### What is required
Copy out, from the data below, each line in which the word "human" occurs.

Stored data:
>>
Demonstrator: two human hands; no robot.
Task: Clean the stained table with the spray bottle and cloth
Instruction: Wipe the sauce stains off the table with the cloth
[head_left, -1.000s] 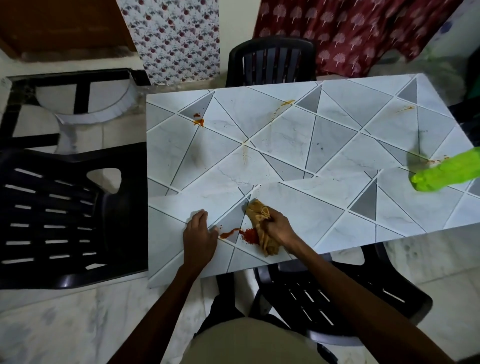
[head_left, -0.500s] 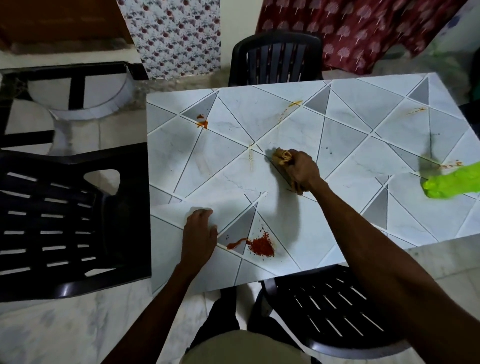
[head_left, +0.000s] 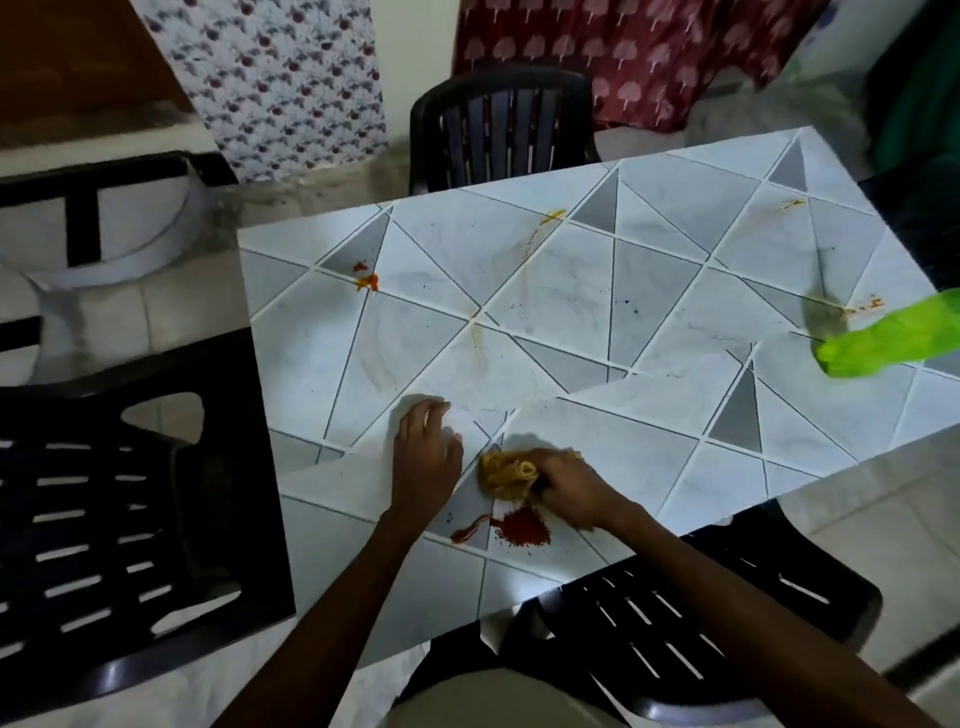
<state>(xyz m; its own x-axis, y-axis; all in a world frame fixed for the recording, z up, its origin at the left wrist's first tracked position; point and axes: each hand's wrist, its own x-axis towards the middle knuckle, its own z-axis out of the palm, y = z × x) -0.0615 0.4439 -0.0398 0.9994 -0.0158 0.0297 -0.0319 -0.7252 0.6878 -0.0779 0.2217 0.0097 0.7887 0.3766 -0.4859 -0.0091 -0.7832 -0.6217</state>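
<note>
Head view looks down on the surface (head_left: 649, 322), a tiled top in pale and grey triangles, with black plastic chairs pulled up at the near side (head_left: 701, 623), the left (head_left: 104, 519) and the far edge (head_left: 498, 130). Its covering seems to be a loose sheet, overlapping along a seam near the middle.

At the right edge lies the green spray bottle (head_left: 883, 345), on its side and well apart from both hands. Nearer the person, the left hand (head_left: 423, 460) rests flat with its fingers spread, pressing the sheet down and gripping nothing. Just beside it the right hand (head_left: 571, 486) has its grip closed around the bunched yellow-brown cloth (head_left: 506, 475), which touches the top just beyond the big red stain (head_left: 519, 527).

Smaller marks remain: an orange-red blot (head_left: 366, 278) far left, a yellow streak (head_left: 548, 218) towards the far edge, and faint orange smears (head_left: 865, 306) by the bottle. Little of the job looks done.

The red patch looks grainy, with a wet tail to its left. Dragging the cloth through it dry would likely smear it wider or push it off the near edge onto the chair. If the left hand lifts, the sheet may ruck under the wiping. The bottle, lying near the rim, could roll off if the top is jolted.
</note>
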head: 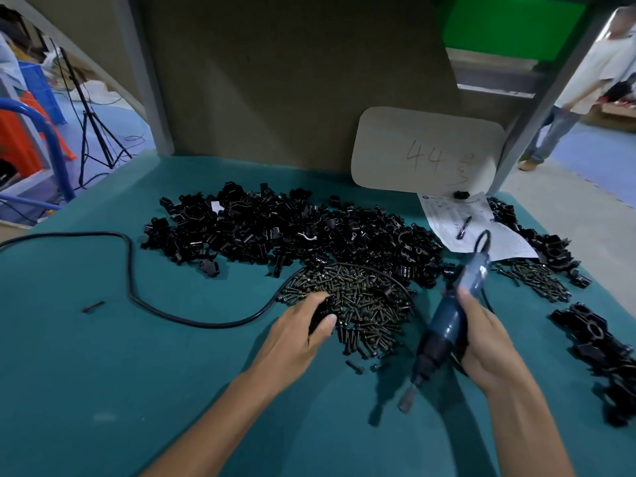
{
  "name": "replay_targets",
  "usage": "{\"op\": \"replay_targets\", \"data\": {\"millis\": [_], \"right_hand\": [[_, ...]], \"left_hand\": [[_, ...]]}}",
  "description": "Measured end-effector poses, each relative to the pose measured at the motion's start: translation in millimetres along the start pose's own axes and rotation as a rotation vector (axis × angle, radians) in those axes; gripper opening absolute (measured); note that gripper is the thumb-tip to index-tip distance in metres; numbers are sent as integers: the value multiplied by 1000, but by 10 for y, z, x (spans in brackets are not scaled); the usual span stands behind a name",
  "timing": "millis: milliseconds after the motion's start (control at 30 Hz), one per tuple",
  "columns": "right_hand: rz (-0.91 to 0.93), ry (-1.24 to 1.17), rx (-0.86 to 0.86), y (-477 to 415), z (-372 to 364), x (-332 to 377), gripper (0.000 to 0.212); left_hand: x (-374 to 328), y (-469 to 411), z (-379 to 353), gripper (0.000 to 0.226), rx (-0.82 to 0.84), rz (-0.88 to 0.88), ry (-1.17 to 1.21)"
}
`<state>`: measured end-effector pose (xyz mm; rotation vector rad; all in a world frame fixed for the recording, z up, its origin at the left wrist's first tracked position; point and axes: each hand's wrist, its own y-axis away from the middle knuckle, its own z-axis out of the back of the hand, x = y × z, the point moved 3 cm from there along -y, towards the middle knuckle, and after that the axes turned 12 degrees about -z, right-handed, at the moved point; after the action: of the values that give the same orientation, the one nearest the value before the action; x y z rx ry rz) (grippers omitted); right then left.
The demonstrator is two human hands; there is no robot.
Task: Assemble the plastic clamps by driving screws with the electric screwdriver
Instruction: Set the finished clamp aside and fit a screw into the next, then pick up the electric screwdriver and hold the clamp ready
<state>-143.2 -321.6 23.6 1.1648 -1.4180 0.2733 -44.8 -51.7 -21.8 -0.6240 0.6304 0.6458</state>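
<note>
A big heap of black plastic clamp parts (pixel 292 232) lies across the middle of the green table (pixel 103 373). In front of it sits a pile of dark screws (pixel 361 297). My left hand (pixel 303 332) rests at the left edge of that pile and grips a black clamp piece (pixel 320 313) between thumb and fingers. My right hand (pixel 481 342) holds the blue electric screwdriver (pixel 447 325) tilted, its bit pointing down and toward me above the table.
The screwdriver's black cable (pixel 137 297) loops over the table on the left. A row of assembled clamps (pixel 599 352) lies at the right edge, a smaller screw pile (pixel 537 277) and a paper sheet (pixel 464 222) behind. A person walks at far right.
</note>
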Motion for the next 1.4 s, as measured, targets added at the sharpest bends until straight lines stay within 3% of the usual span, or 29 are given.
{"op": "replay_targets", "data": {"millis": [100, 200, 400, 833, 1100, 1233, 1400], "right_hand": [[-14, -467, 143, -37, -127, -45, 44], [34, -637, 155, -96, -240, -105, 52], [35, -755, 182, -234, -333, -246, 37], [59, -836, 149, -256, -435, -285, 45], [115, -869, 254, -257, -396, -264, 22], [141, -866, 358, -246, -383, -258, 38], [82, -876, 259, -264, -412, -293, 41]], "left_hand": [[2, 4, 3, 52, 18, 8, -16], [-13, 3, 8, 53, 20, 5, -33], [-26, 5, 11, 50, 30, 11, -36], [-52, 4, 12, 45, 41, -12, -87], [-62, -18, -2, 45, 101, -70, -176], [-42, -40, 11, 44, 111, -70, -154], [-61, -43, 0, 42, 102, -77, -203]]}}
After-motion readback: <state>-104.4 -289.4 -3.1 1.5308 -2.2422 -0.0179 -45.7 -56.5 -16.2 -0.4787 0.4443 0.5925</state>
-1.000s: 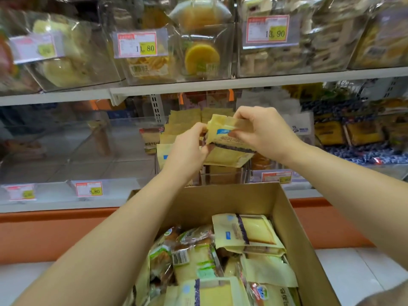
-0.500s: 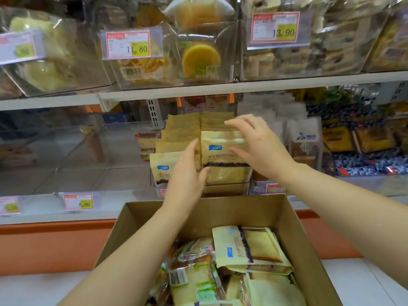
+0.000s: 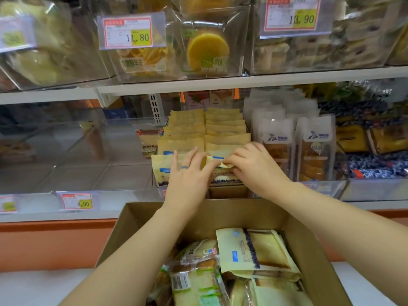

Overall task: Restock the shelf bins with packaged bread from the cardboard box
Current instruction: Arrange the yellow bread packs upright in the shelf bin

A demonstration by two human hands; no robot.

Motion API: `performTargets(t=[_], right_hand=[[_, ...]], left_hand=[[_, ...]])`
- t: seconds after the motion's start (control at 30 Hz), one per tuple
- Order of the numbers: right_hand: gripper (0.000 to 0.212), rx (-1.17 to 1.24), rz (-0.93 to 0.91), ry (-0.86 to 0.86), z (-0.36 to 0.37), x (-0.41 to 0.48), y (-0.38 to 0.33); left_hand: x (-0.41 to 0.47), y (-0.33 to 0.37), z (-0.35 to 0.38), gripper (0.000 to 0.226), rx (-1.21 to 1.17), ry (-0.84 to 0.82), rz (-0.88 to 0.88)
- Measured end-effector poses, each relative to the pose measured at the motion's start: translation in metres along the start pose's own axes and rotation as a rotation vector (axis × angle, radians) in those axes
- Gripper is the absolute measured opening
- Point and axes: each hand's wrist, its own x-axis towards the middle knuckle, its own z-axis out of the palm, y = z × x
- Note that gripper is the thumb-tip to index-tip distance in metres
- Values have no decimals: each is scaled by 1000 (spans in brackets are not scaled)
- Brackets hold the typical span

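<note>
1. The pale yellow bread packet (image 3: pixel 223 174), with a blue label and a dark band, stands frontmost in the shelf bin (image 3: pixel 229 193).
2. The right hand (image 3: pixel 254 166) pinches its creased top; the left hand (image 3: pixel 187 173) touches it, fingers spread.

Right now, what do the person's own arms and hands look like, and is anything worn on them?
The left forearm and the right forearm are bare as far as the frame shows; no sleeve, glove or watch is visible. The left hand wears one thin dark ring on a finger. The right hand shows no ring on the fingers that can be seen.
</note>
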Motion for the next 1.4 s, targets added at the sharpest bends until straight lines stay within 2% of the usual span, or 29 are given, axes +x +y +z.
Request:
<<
### Exercise result
Demonstrator: two human hands; no robot.
The demonstrator is two human hands; there is no robot.
A demonstration by two human hands; no robot.

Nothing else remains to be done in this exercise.